Exercise details » The data should be printed again, exactly.

Stored data »
· · · · · · ·
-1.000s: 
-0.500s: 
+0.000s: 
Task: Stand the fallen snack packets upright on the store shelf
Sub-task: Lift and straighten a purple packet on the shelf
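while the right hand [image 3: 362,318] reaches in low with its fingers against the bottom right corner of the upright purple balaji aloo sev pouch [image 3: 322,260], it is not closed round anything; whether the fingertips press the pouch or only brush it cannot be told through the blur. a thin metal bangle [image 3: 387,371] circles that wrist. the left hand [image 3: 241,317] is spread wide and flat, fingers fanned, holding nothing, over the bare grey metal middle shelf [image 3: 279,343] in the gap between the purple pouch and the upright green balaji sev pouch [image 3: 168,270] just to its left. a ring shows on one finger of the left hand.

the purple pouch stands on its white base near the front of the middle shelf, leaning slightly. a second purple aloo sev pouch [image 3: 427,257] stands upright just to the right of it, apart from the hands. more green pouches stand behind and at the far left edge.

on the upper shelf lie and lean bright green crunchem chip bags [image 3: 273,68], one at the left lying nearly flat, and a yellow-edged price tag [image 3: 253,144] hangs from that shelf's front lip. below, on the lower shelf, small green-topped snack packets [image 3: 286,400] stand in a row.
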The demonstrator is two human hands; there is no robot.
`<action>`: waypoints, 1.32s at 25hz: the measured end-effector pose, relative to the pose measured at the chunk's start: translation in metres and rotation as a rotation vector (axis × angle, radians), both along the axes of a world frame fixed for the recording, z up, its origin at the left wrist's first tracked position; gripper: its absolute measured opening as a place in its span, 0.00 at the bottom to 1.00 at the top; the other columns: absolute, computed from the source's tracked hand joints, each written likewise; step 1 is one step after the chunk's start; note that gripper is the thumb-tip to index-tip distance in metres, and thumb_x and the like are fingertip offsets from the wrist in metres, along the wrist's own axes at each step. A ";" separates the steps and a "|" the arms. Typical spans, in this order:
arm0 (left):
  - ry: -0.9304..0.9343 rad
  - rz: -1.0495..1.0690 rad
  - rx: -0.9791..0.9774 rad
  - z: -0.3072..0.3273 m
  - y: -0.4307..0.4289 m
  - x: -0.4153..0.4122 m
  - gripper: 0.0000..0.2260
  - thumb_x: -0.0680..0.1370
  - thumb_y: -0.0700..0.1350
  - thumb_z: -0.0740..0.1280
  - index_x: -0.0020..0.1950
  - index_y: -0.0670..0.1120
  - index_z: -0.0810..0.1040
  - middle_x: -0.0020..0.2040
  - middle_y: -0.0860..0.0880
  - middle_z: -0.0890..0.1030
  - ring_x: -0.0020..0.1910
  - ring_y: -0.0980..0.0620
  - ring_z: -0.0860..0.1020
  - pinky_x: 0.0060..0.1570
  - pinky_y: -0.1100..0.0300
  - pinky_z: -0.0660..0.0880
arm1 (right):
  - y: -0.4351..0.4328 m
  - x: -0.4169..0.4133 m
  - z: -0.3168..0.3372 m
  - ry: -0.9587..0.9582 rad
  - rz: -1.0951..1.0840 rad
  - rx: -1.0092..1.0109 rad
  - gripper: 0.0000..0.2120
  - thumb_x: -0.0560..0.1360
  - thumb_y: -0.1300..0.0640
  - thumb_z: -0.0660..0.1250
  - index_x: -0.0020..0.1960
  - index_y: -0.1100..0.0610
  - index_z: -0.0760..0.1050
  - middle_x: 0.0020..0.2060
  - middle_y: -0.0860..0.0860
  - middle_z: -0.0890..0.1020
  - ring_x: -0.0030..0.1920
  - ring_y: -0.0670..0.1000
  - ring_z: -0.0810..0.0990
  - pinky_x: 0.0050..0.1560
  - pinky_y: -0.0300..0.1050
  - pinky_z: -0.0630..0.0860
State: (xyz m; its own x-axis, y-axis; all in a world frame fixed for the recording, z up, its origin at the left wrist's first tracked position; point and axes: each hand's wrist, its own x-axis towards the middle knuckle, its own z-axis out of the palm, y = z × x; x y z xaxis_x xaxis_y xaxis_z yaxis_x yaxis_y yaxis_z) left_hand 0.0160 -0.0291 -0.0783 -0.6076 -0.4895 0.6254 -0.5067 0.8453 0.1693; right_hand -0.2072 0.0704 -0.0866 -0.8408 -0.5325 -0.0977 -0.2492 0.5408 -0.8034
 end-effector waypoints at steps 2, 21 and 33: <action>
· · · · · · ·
Expected answer »
-1.000s: 
-0.500s: 
+0.000s: 
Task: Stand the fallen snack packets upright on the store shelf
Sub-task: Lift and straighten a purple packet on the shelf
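while the right hand [image 3: 362,318] reaches in low with its fingers against the bottom right corner of the upright purple balaji aloo sev pouch [image 3: 322,260], it is not closed round anything; whether the fingertips press the pouch or only brush it cannot be told through the blur. a thin metal bangle [image 3: 387,371] circles that wrist. the left hand [image 3: 241,317] is spread wide and flat, fingers fanned, holding nothing, over the bare grey metal middle shelf [image 3: 279,343] in the gap between the purple pouch and the upright green balaji sev pouch [image 3: 168,270] just to its left. a ring shows on one finger of the left hand.

the purple pouch stands on its white base near the front of the middle shelf, leaning slightly. a second purple aloo sev pouch [image 3: 427,257] stands upright just to the right of it, apart from the hands. more green pouches stand behind and at the far left edge.

on the upper shelf lie and lean bright green crunchem chip bags [image 3: 273,68], one at the left lying nearly flat, and a yellow-edged price tag [image 3: 253,144] hangs from that shelf's front lip. below, on the lower shelf, small green-topped snack packets [image 3: 286,400] stand in a row.
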The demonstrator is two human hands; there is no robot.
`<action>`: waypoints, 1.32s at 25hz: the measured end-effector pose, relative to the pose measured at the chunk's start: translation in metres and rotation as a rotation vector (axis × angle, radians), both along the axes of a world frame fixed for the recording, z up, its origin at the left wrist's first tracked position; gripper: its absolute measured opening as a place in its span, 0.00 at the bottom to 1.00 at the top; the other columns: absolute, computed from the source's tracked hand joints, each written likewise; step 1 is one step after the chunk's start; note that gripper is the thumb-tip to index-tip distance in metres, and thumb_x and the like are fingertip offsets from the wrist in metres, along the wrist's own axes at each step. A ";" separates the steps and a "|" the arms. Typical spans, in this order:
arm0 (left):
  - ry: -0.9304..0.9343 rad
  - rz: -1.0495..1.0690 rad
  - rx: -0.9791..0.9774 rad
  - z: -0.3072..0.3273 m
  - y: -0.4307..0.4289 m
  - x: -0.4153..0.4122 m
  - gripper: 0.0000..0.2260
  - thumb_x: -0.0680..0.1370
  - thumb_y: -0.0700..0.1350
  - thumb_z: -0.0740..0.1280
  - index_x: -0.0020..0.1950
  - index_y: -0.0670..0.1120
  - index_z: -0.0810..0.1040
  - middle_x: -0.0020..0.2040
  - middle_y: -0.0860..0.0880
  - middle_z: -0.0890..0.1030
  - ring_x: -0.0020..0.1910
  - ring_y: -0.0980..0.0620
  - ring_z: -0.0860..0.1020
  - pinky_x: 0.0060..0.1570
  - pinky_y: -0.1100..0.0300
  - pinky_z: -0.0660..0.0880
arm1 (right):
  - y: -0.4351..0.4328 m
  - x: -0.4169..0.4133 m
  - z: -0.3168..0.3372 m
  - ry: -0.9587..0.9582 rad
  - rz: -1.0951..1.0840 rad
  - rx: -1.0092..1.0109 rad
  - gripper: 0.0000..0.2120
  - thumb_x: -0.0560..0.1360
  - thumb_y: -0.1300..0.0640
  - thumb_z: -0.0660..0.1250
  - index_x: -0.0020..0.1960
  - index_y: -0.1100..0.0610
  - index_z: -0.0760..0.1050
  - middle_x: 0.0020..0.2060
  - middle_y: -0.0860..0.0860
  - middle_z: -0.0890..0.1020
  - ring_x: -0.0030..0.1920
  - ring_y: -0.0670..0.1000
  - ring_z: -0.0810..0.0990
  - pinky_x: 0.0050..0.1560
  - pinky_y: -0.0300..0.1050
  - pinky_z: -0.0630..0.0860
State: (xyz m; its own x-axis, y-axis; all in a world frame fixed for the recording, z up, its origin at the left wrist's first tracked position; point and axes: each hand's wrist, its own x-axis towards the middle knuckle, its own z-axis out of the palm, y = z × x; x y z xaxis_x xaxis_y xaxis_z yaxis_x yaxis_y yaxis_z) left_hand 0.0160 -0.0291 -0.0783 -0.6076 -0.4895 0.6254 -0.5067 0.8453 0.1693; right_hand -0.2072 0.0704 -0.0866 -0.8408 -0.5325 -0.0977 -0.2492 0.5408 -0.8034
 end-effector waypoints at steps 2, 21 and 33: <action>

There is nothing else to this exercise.